DELETING A computer file is usually like sweeping dirt under the rug. The file, like the dirt, is still there; it just takes a little extra effort to see it.
This long-standing peculiarity of most operating systems often lets files be resurrected after they have been deleted, as miscreants and errant typists have been surprised or delighted to learn. But there are scarier byproducts, including the unintended transfer of data to friends, enemies and the world at large.
My latest depressing discovery is that files produced by Microsoft Office Windows applications, including Word, Excel, Powerpoint and Access, often incorporate chunks of data previously deleted from the disk on which the files were saved. The chunks are typically as small as one character (or none) or as large as 4,095, but can be even bigger.
The phantom information is hidden by the program that created the file but can readily be seen by opening the file with a disk utility or text editor. Notepad, which comes with every copy of Windows, reveals that unintended data in my Word and Excel files include telephone numbers, travel reminders, file names and gibberish. Your data will differ.
Much of it, of course, will be innocuous or unreadable. Some will not be.
The likeliest material is something deleted the last time you used your machine before you rebooted it, but even that is not certain. The odds of your nasty joke about the boss appearing in the file of a memo to her may be quite low, but not so the odds of something confidential finding its way into some random file she might get from you.
Does this mean the contents of a particular file will never turn up elsewhere as long as you never delete it? Hardly. Those phone numbers in my Word files were never deleted by me. Programs and the operating system itself often store information in temporary files that get deleted automatically.
One culprit is something known as the compound file. The
Microsoft Corp. has been urging it upon the industry as part of the standard known as OLE 2, which stands for Object Linking and Embedding, and is pronounced "ole," as at bullfights.
Just as a disk has a directory and files, so, in effect, does a compound file itself. This Chinese-box arrangement offers programmers advantages in creating products that work with each other. But it virtually invites the inclusion of deleted data unless programmers take explicit steps to prevent it.

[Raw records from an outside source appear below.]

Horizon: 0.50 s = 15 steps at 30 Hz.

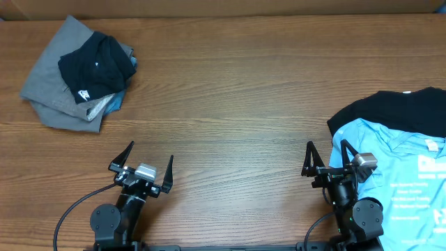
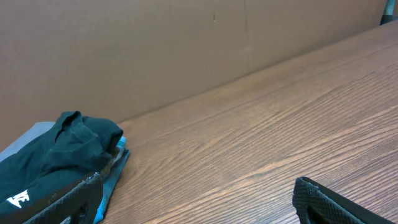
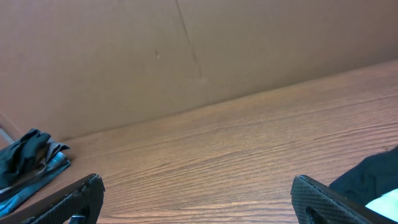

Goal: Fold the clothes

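1. the left claw (image 1: 150,153) sits by the near edge of the bench (image 1: 230,104), left of the middle. its jaws are spread wide and hold nothing, with only bare wood between them.
2. the right claw (image 1: 327,146) sits by the near edge too, toward the near right corner. it is also spread wide and empty. from overhead its right finger shows against the left hem of the light blue t-shirt (image 1: 394,164) — whether it touches the cloth i cannot tell.
3. the light blue t-shirt lies spread out at the right edge, with white print on it, and runs out of view past that edge.
4. a black t-shirt (image 1: 397,108) lies beneath it, showing as a dark band on its far side. the right wrist view catches a dark fold (image 3: 367,177) low on the right.
5. in the far left corner there is a pile, well apart from both claws. a grey t-shirt (image 1: 49,84) is at the bottom, and a crumpled black garment (image 1: 94,66) with a small white mark lies on top. a sliver of light blue cloth (image 1: 115,103) peeks out at the pile's near right side.
6. a cardboard wall (image 2: 155,56) stands along the far edge.
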Available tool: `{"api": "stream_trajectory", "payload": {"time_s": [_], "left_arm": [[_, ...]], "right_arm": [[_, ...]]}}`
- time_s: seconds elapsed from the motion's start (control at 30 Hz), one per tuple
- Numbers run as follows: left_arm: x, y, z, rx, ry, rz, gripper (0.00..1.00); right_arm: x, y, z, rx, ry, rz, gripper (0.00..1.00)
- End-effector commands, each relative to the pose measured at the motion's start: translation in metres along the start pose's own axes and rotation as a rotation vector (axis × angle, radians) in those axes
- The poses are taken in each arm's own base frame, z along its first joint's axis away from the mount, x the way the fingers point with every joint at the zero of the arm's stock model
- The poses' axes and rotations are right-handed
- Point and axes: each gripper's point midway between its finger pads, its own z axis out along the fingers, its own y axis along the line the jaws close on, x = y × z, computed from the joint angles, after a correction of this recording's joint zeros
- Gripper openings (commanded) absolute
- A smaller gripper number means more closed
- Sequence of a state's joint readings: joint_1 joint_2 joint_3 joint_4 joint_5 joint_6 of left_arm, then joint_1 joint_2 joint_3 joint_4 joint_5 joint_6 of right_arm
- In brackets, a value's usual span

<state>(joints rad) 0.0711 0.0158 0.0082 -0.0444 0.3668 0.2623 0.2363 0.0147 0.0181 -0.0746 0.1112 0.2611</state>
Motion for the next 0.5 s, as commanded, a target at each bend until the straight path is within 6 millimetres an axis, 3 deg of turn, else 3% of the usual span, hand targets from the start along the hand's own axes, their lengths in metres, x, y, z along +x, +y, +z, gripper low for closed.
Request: {"api": "stream_trajectory", "payload": {"time_s": [0.0, 0.47], "left_arm": [[-0.0019, -0.0047, -0.0002, 0.022, -0.013, 0.006, 1.0], [-0.0017, -0.0048, -0.0002, 0.022, -0.012, 0.014, 1.0]], "right_arm": [[0.0013, -0.0005, 0.0, -0.002, -0.005, 0.002, 1.0], [0.0011, -0.0004, 0.0, -0.002, -0.006, 0.002, 1.0]]}}
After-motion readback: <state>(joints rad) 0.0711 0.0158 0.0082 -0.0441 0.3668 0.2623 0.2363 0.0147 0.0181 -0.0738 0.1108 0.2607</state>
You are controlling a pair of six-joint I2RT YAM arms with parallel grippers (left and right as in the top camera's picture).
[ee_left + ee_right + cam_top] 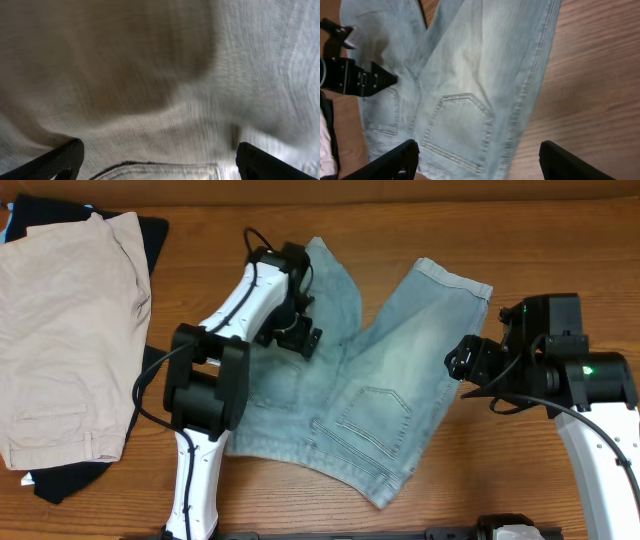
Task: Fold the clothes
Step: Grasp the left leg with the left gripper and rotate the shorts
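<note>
I am working on the denim shorts [375, 395], which are lying flat on the wooden table [520, 240], back pockets up, waistband toward my base and the 2 legs splayed away from me. My left gripper [298, 330] is hanging low over the left leg near the crotch, its fingers [60, 159] spread wide with only cloth between them; I am gripping nothing there, probably lining up to pinch that leg. My right gripper [462, 362] is hovering at the outer edge of the right leg, fingers [395, 159] also wide apart and empty, the right back pocket [457, 125] between them. The shorts look not yet folded. The beige shorts [65, 340] are sitting on a black garment [150, 235] well off to my left, out of the way.
</note>
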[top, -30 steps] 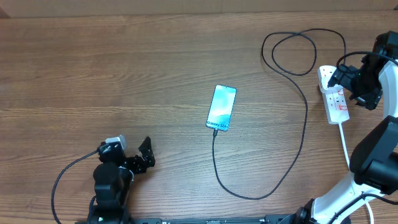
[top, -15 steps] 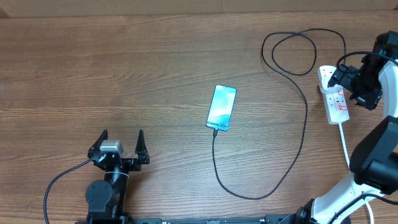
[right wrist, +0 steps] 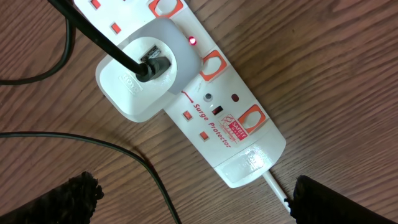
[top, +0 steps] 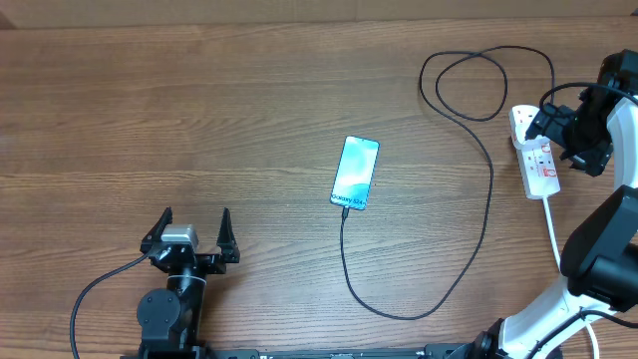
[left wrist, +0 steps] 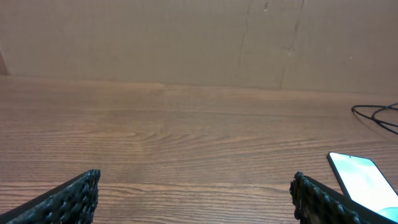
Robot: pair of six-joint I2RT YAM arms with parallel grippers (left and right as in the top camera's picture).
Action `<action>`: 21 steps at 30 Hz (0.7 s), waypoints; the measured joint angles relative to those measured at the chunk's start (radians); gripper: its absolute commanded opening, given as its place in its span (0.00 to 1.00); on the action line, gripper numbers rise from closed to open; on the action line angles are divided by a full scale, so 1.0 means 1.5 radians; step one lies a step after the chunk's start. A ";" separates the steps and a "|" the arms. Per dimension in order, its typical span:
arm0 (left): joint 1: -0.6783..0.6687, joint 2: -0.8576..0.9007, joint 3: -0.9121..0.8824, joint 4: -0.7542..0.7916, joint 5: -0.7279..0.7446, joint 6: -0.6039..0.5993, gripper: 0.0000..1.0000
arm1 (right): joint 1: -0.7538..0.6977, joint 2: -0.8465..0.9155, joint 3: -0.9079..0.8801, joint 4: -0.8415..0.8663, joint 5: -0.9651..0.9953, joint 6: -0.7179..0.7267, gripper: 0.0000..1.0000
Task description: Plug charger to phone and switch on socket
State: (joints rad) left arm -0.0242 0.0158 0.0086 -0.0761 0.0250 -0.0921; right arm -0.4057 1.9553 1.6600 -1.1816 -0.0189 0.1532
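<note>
**Table** (top: pixel 199 100): brown wood grain, seen from overhead.

**Phone** (top: pixel 355 174): laid flat near the table's centre, with the screen lit pale teal and the long axis tilted slightly toward 1 o'clock. One corner is also seen at 4 o'clock in the left wrist view.

**Charger** (top: pixel 489 189): thin black cable. Its tip is set against the phone's 6 o'clock end and appears seated there. From the phone the cable is run toward 6 o'clock, curved round at 5 o'clock, carried up the right side and looped at 1 o'clock near the socket. Its far end is entered into a white adapter (right wrist: pixel 146 68), which is seated in the socket.

**Socket** (top: pixel 536 158): white strip with red markings, placed at the 3 o'clock edge. A small red lamp (right wrist: pixel 192 41) is lit beside the adapter. A white cord (top: pixel 551 224) is led off toward 6 o'clock.

**Left pincer** (top: pixel 192 229): placed at 7 o'clock, fingers spread wide, nothing held, well apart from the phone.

**Right pincer** (right wrist: pixel 193 199): placed at 3 o'clock and held over the socket. Its fingers (right wrist: pixel 74 198) are spread wide either side of the cord end, with nothing gripped.
</note>
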 measured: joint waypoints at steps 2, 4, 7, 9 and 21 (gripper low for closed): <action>0.000 0.000 0.000 0.000 0.000 0.000 1.00 | 0.000 0.000 0.000 0.000 0.000 0.000 1.00; 0.000 0.000 0.000 0.000 0.000 0.002 1.00 | 0.000 0.000 0.000 0.000 0.000 0.000 1.00; 0.000 0.000 0.000 0.000 0.000 0.007 0.99 | 0.000 0.000 0.000 0.000 0.000 0.000 1.00; 0.000 0.000 0.000 0.000 0.000 0.010 1.00 | 0.000 0.000 0.000 0.000 0.000 0.000 1.00; 0.000 0.000 0.000 0.000 0.000 0.012 1.00 | 0.000 0.000 0.000 -0.001 0.000 0.000 1.00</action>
State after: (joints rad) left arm -0.0242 0.0158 0.0086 -0.0761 0.0250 -0.0742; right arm -0.4061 1.9553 1.6600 -1.1824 -0.0189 0.1532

Steve Sinofsky, group program manager for Microsoft Office, explained that his programmers solved the problem in earlier versions of Microsoft Word but acknowledged that it has recurred in the new version for Windows 95.
But while interim versions of Word may have been fixed, deleted data appear in several of my files created last year with Word version 6.0a. It is reasonable to conclude that millions of Office files contain hidden data that their creators never intended to be there, and more are being created every day.
This is not entirely a new problem. In the past, experts assure me, certain database and other programs regularly created files with similar "holes" of deleted data. But the importance of data security has grown as formatted files fly across local and far-flung networks, and database files are shared far less often than word-processed documents.
In a day when your files typically resided on a disk in your machine, the prime security risk of leftover deletions was the possibility that an unauthorized person might walk up and sneak a peek. Now random chunks of information from that machine may ride in your files via unsecure networks to correspondents around the world.
Microsoft's applications have been rather cavalier about data security. Last year, Fred Langa of Windows magazine pointed out that Word's Fast Save option stores deletions in the file in a similarly hidden but readily readable way. Despite a brief flurry of outrage, Microsoft kept the Fast Save mode as the standard for Word's Windows 95 edition without explaining the risks of sending deletions to your correspondents.
Third-party programmers told me about yet another security lapse. Word offers optional password protection, encrypting a file so that passwordless snoops cannot read it, with Word or without. The encryption, however, does not extend to "objects" within the file. Embed a small spreadsheet in a password-protected Word file, and the spreadsheet's contents will be visible in Notepad. That does not appear to happen with, say, Wordperfect.
Users will find no mention of any of these security issues in any of Microsoft's manuals or help files.
Sinofsky told me, "You're the only person who's ever brought it up to us." But he admitted that Microsoft was aware of the errant-chunk problem and said, "We're going to get it fixed as soon as we can."
In the interim, no real solution is available, and removing (P extraneous data from existing files may be a business opportunity for some enterprising programmer. Using something like the Speed Disk program in Norton Utilities can overwrite deleted data, but cannot guarantee safety.
For the moment the best security is to use the many programs that do not store their information this way or, if you are firmly committed to Microsoft's line, an industrial-strength operating system like Windows NT. When it deletes information, the
information stays deleted and does not turn up where it does not belong.